Trump conseguirá ser pior que Dilma?

Se tem uma coisa que nem todo brasileiro percebe é que populismo não gera empregos nem renda. E olha que já tentamos com diversas figuras que nos envergonharam da nossa democracia. Já tivemos Getúlio Vargas em sua faceta “pai dos pobres”; Jânio Quadros com a sua vassourinha e proibição de lança-perfume; Collor o “caçador de marajás”, Geisel com “para combater a inflação precisamos aumentar a oferta” e Dilma, a “estocadora de ventos”. Isso para não citar o câmbio fixo do FHC no final do primeiro mandato e o discurso de luta de classes do Lula.

Pois não é que os americanos foram picados pelo mosquito do populismo! Quem diria! A terra de Lincoln, de Roosevelt, de Reagan e de Clinton, que sempre se beneficiou da mão de obra barata e qualificada imigrante, que desde o início do século passado apostou em seu potencial de inovação para competir com outras economias abertas, agora baseia sua estratégia de desenvolvimento no protecionismo ao mercado interno e no aumento das barreiras a imigrantes. Trump pode até cumprir o que prometeu em campanha, mas entregará um resultado oposto. Menciono aqui três medidas para elucidar meu raciocínio: a tarifação de 20% nos produtos mexicanos, o aumento das barreiras à entrada de imigrantes de 7 países muçulmanos e a construção do tal muro de US$15 bilhões com o México.

O eleitorado que mais deu suporte a Trump foram os americanos que perderam o emprego (ou renda) com as empresas americanas de setores decadentes ou com pouca competitividade perante concorrentes de outros países, como China e México.
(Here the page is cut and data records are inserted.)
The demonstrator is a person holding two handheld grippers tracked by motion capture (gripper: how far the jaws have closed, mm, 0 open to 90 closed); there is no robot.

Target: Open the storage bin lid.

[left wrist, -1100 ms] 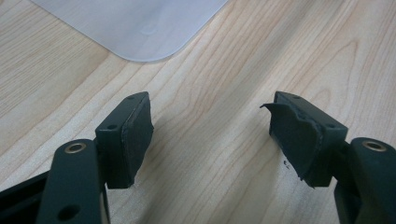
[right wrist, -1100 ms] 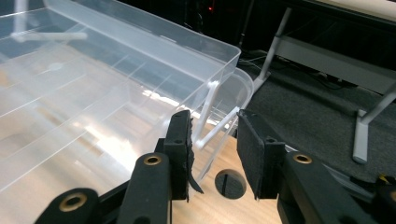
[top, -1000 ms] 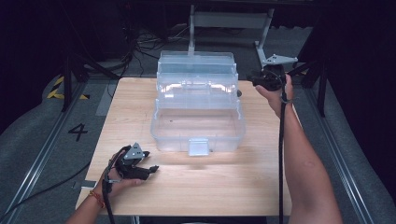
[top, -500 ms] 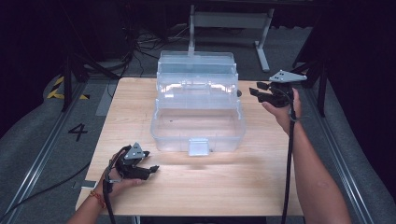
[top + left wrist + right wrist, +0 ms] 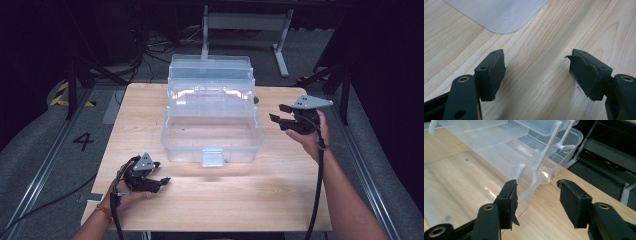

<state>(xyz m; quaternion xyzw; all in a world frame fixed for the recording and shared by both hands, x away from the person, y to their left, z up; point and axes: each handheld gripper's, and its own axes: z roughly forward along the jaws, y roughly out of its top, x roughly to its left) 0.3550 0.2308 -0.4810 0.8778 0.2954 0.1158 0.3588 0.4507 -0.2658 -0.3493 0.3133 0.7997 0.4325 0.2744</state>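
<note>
The left gripper [image 5: 161, 180] rests near the table's [image 5: 280, 200] front edge, jaws apart on nothing, the clear plastic box [image 5: 212, 131] lies open mid-table, and beside its right end the right gripper [image 5: 278, 113] hovers, jaws just opening, empty.

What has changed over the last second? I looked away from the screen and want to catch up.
The right gripper came away from the far right side of the clear plastic box, toward the person and lower; its jaws have just been opening, with nothing between them. The left gripper, open and empty, kept its place on the table. The box did not move.
</note>
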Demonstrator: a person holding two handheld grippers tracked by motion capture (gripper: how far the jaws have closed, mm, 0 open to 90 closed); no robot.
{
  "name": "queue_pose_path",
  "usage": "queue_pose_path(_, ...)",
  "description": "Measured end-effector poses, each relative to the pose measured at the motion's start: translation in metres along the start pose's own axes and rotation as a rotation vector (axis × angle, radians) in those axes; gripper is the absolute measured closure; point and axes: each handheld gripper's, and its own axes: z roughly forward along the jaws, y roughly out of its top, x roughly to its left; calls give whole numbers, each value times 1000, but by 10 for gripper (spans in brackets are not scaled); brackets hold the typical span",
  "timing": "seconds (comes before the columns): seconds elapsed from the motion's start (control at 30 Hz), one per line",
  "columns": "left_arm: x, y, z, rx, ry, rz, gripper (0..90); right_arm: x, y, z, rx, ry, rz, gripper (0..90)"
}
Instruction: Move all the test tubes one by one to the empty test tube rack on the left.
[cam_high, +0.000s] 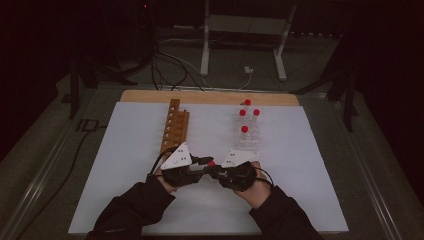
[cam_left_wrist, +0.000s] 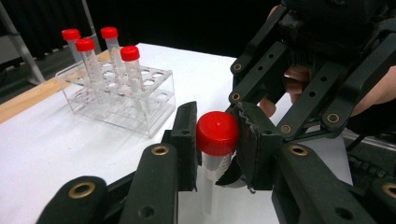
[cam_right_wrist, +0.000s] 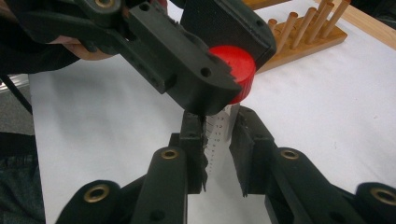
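A: Presently, what is in hand?

B: One clear tube (cam_left_wrist: 215, 163) with a red cap (cam_left_wrist: 217, 132), held above the white mat (cam_high: 125, 195) at the near middle of the table, between the person's two hands.

A: State of the left gripper (cam_left_wrist: 215, 140)?

B: Its jaws are pressed onto the red cap, one on either side. In the right gripper view the same jaws reach in from the upper left and cover part of the cap (cam_right_wrist: 236, 65).

A: And the right gripper (cam_right_wrist: 218, 140)?

B: Pinched on the tube's clear body (cam_right_wrist: 218, 128) below the cap; the printed scale shows between its jaws. In the high view the two grippers meet tip to tip, the left gripper (cam_high: 202, 162) and the right gripper (cam_high: 216, 170) with the red cap (cam_high: 211, 163) between them.

A: Other items on the table?

B: A clear plastic rack (cam_high: 247, 140) stands farther back on the right of the mat, with four red-capped tubes (cam_high: 244, 129) upright in it. A wooden rack (cam_high: 175, 127) lies farther back on the left, well apart from the clear one. Both racks are clear of the grippers.

A: Tube attitude?

B: Roughly upright in the left gripper view, cap uppermost.
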Motion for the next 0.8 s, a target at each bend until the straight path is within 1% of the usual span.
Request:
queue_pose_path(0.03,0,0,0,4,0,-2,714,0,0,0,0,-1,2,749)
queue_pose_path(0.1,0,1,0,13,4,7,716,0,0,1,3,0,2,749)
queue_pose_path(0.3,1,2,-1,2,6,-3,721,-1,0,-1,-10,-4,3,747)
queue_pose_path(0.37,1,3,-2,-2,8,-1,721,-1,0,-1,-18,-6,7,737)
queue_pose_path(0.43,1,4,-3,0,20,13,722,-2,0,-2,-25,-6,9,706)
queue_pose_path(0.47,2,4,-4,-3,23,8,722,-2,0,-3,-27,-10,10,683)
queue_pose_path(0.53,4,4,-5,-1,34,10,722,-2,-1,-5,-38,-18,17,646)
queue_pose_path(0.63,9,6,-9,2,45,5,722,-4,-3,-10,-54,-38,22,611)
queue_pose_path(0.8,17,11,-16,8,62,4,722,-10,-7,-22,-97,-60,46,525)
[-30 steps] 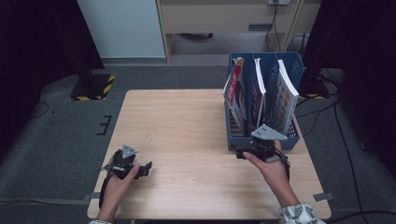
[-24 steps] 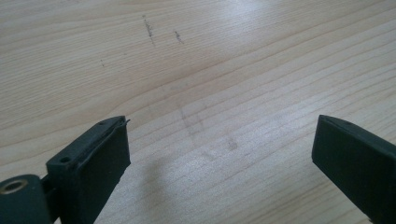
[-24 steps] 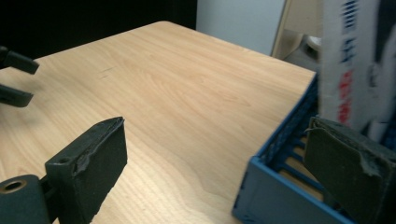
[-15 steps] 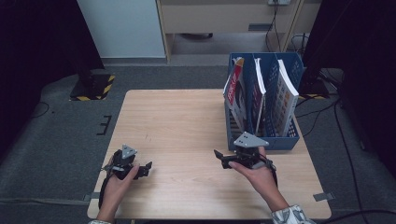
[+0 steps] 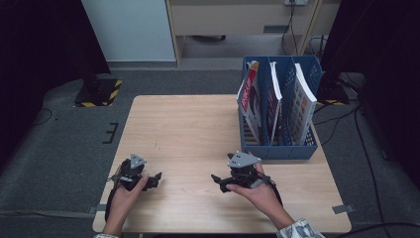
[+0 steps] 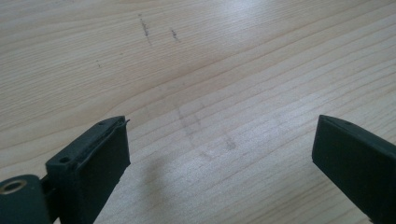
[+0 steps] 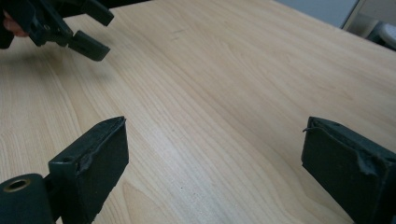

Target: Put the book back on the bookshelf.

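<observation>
**Both grippers empty; books stand filed in rack at 2 o'clock**

The left gripper [image 5: 154, 179] rests low over the table [image 5: 188, 124] at about 7 o'clock, jaws spread, nothing between them. The right gripper [image 5: 218, 180] sits at about 5 o'clock, jaws likewise spread wide and empty, pointing toward 9 o'clock. The nearest things to it are the books [image 5: 277, 104], standing upright to slightly tilted in the blue rack [image 5: 292, 148] at the table's 2 o'clock corner, one book to a slot as far as can be told. The rack is near the right gripper but apart from it.

Handling, as judged: the books look like thick paperbacks, moderately heavy, stiff along the spine but flexible at the covers, with glossy covers that may slip under the pads. The best hold would be across the top of the spine or the upper edge where it rises above the rack wall, lifting straight up to clear the dividers. The rack appears light plastic and may shift or tip if a book drags.

Views compared: the high view gives the rack, books and both hands in relation. The left gripper view [image 6: 219, 149] gives bare wood grain with faint pencil marks between its jaws. The right gripper view [image 7: 215, 154] gives its own spread jaws, worn at the pad edges, and the left gripper [image 7: 88, 45] farther off at 11 o'clock
</observation>
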Demonstrator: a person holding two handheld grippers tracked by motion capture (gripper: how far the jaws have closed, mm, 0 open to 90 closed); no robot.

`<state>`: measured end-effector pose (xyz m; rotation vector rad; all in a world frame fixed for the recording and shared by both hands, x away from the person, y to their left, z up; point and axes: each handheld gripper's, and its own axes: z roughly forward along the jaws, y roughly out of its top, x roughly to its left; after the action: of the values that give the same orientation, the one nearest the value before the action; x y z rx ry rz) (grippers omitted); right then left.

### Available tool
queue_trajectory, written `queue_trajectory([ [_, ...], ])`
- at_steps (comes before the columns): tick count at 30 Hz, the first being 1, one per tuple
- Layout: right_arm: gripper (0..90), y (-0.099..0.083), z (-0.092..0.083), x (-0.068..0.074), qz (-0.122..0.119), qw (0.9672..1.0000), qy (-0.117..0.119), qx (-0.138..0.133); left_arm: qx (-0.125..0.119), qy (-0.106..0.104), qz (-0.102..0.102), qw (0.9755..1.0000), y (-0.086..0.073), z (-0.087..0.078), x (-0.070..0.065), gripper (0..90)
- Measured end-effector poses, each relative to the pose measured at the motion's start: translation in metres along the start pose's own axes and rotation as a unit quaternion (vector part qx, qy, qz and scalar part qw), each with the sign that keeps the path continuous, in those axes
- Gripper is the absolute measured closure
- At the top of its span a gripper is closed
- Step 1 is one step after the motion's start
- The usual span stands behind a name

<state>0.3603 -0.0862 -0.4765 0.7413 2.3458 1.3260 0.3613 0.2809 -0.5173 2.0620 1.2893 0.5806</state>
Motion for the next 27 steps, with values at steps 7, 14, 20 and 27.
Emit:
queue_trajectory([
  [7, 7.8, -0.005, 0.016, 0.001, 0.010, 0.9996, 0.016, 0.022, 0.004, -0.002, 0.002, 1.0000, 0.000, 0.002, -0.001, 3.4],
  [14, 7.8, -0.008, 0.031, -0.004, 0.025, 0.9985, 0.028, 0.039, 0.009, -0.001, 0.001, 1.0000, 0.000, 0.005, -0.002, 3.4],
  [20, 7.7, -0.005, 0.041, -0.004, 0.030, 0.9982, 0.033, 0.041, 0.014, 0.000, 0.004, 0.9999, 0.000, 0.006, -0.001, 3.6],
  [27, 7.7, -0.005, 0.046, -0.004, 0.034, 0.9975, 0.038, 0.049, 0.021, 0.001, 0.010, 0.9997, 0.000, 0.009, -0.003, 3.6],
])
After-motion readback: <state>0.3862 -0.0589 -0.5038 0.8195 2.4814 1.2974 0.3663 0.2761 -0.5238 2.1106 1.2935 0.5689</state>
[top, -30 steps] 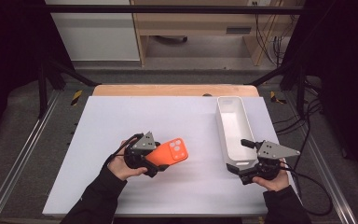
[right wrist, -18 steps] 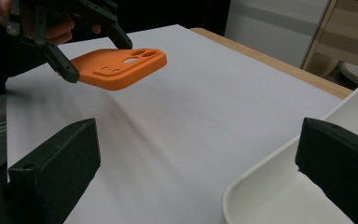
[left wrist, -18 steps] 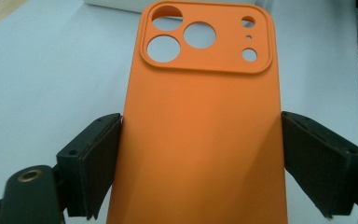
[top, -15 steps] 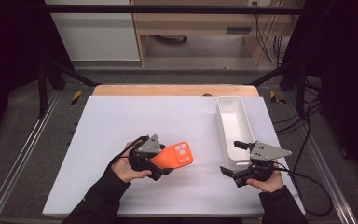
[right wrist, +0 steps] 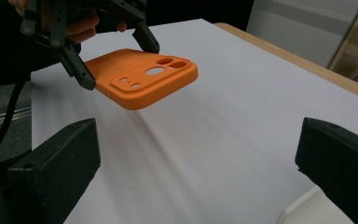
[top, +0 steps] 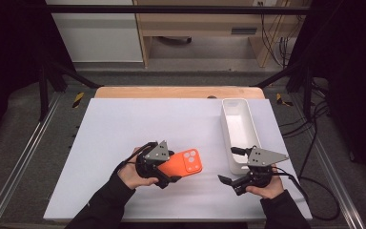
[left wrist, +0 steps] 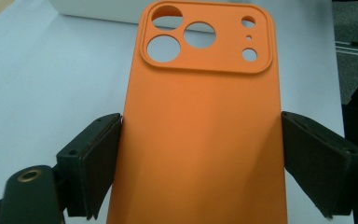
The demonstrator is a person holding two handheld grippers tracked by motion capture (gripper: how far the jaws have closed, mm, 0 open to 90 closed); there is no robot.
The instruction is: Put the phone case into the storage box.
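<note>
A long white tray (top: 238, 128) sits on the right of the white table (top: 124, 129) (its length running near to far). Beyond the far edge stands wooden furniture (top: 195, 24), with cables (top: 271, 28) hanging to its right.

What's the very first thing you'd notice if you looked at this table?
The bright orange phone case, near the front of the white table, clamped by its long edges in the left hand-held gripper and lifted off the surface. Next, the long white tray at the table's right side, with the right hand-held gripper, jaws wide open, just in front of it.
</note>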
A solução proposta por Trump durante a corrida presidencial foi barrar a entrada de imigrantes para proteger os empregos dos americanos e tarifar produtos importados para proteger as empresas americanas.

Mas isso não é tão simples assim. O aumento das tarifas de importação encarece o custo de vida do trabalhador (inclusive do eleitor do Trump) e encarece os insumos de produção que as empresas americanas utilizam para produzir seus produtos. Já o bloqueio a trabalhadores estrangeiros aumenta o custo da mão-de-obra nos EUA, levando empresas a reduzir sua produção (o que encarece mais ainda os produtos) e até mesmo a fecharem suas portas. O resultado sobre o emprego e renda da população pode ser dúbio mas o resultado final não é: os americanos irão empobrecer.

Comecei o texto com um título provocativo que compara Trump à Dilma Roussef. É difícil prever se Trump irá provocar desastres econômicos da ordem dos provocados pelo governo Dilma. Mas uma coisa é certa: Trump estabelece um novo padrão de imoralidade. Porque as três políticas que mencionei acima não são apenas prejudiciais ao desenvolvimento dos EUA, são também imorais. O muro construído contra o México e as tarifas de importação na relação bilateral com esse país são um péssimo passo na diplomacia com um país importantíssimo no fortalecimento da posição americana frente ao crescimento das economias orientais. Pior ainda é o bloqueio a imigração de muçulmanos. Não é só é uma clara demonstração de intolerância e racismo, como é péssimo para os negócios no país. Trump não só barrou potenciais homens-bomba. Barrou também estudantes de doutorado, cientistas, artistas, homens de negócio que procuram mercados seguros para investir e diversos outros estrangeiros com green card que tem excelentes relações com os países.

Vamos aguardar para ver os próximos passos do governo Trump. No Brasil, o sistema judiciário tem sido recentemente o garantidor da normalidade institucional contra as barbáries do populismo. Vejamos se nos EUA se dará o mesmo.